Steeply examined a cuticle. ‘By free choice, of course.’
Marathe assumed an expression that lampooned a dullard’s hard thought. ‘Thus, but how long before these leaks and rumors of p-terminals reach the Ottawa of government and public weal, for Canada’s government reacts with horror at the prospect of this.’
‘Oh, and not just Ottawa,’ Steeply said. ‘You can see the implications if a technology like Elder’s really became available. I know Ottawa informed Turner, Bush, Casey, whoever it was at the time, and everyone at Langley bit their knuckle in horror.’
‘The CIA chewed a hand?’
‘Because surely you can see the implications for any industrialized, market-driven, high-discretionary-spending society.’
‘But it would be illegalized,’ Marathe said, noting to remember the various routines of movements Steeply made for keeping warm.
‘Stop with the babe-in-woods charade,’ Steeply said. ‘There was still the prospect of an underground market exponentially more pernicious than narcotics or LSD. The electrode-and-lever technology looked expensive at the time, but it was easy to foresee enormous widespread demand bringing it down to where electrodes’d be no more exotic than syringes.’

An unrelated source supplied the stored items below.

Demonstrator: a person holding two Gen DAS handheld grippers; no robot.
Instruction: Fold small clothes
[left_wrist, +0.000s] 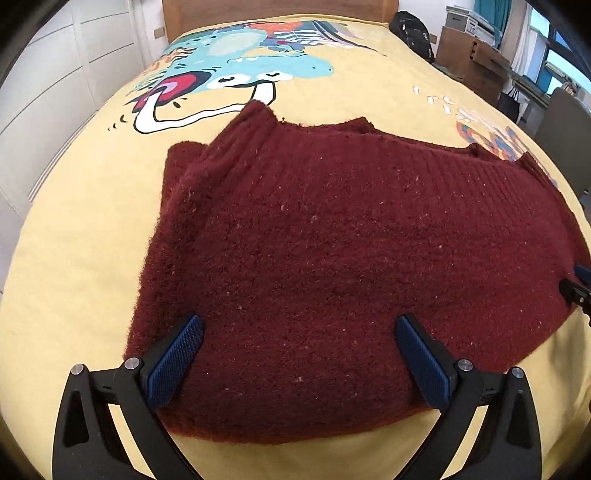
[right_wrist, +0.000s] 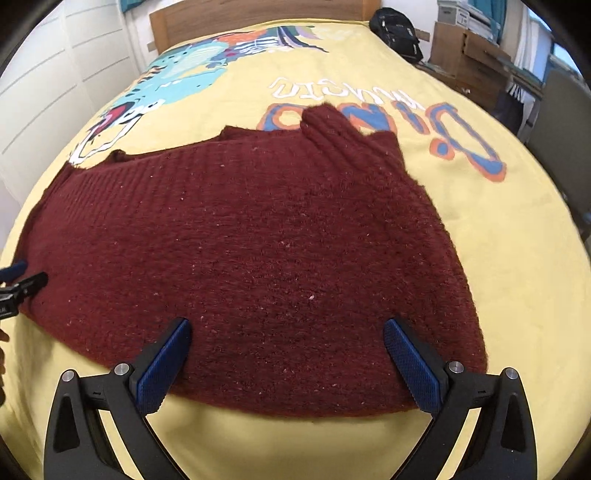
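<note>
Left gripper (left_wrist: 299, 332): fingers spread wide, empty, over the near hem of the maroon sweater (left_wrist: 332, 258). Right gripper (right_wrist: 286, 332): likewise apart, above the same hem. Sweater lies flat on the yellow bedspread (left_wrist: 92, 240) (cartoon print), sleeves folded in, collar farthest away.

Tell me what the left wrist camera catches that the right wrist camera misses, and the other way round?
Only the left wrist view shows the teal dinosaur's smiling face clearly and the sweater's left edge. Only the right wrist view shows the big blue-and-orange lettering in full and the sweater's right edge. Both show the maroon sweater lying on the yellow bedspread, a black backpack by the headboard, and each tool, left tool and right tool, open over the near hem.
</note>
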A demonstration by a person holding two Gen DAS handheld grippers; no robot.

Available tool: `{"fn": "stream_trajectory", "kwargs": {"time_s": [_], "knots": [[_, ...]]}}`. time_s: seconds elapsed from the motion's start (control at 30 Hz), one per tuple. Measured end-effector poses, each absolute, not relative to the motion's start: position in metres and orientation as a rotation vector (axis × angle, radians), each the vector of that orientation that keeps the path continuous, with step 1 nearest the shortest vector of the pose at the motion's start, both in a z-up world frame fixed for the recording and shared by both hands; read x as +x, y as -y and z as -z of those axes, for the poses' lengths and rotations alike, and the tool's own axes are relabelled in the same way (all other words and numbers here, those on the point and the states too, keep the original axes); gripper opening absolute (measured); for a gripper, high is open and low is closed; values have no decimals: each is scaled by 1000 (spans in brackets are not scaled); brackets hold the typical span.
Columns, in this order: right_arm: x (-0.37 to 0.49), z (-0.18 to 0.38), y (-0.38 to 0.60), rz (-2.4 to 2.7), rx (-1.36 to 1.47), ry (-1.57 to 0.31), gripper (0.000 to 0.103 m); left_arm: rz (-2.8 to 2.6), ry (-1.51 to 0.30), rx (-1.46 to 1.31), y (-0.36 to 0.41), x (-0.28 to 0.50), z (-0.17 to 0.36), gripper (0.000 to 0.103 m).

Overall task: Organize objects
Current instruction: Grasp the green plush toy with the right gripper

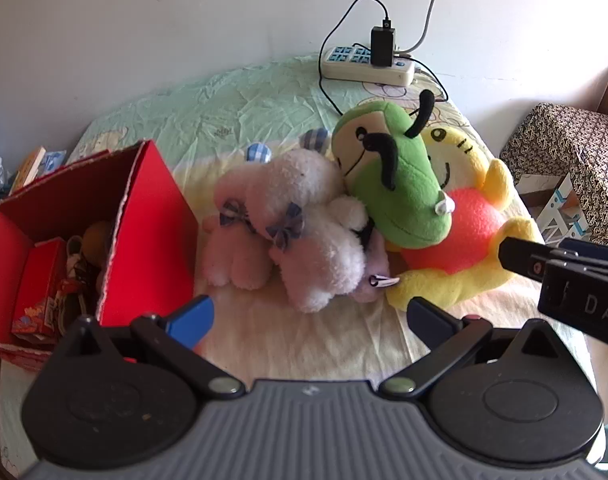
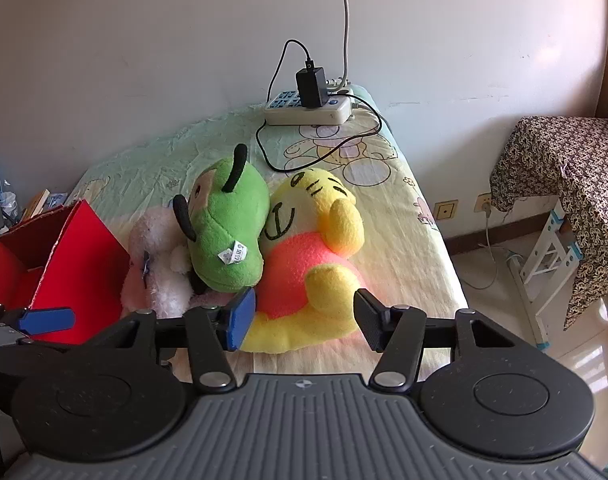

‘But yes, but surgery, this would be a different matter to implant.’
‘Plenty of surgeons were already willing to perform illegal procedures. Abortions. Electric penile implants.’
‘The MK-Ultra surgeries.’
Steeply laughed without mirth. ‘Or off-the-record amputations for daring young train-cultists, no?’
Marathe blew just one nostril of his nose. This was the Québecois way: one of the nostrils at a time. Marathe’s father’s generation, they had used to bend and blow the one nostril out into the gutter in the street.
Steeply said ‘Picture millions of average nonabnormal North Americans, all implanted with Briggs electrodes, all with electronic access to their own personal p-terminals, never leaving home, thumbing their personal stimulation levers over and over.’
‘Lying upon their divans. Ignoring females in rutting. Having rivers of reward without earning reward.’
‘Bug-eyed, drooling, moaning, trembling, incontinent, dehydrated. Not working, not consuming, not interacting or taking part in community life. Finally pitching forward from sheer —’
Marathe said ‘Giving away their souls and lives for p-terminal stimulation, you are saying.’
‘You can maybe see the analogy,’ Steeply said, over the shoulders to smile in a wry way. ‘In Canada, my friend, this was.’
Marathe made a very slight version of his rotary motion of impatience: ‘From the A.D. 1970s of time. This never has come to be. There would have been no development of the Happy Patch …’
‘We both went in. Both our nations.’
Tn secret.’
‘Ottawa first cutting the Brandon program’s funding, which Turner or Casey or whoever howled at — our old CIA wanted the procedure developed and perfected, then Classified — military use or something.’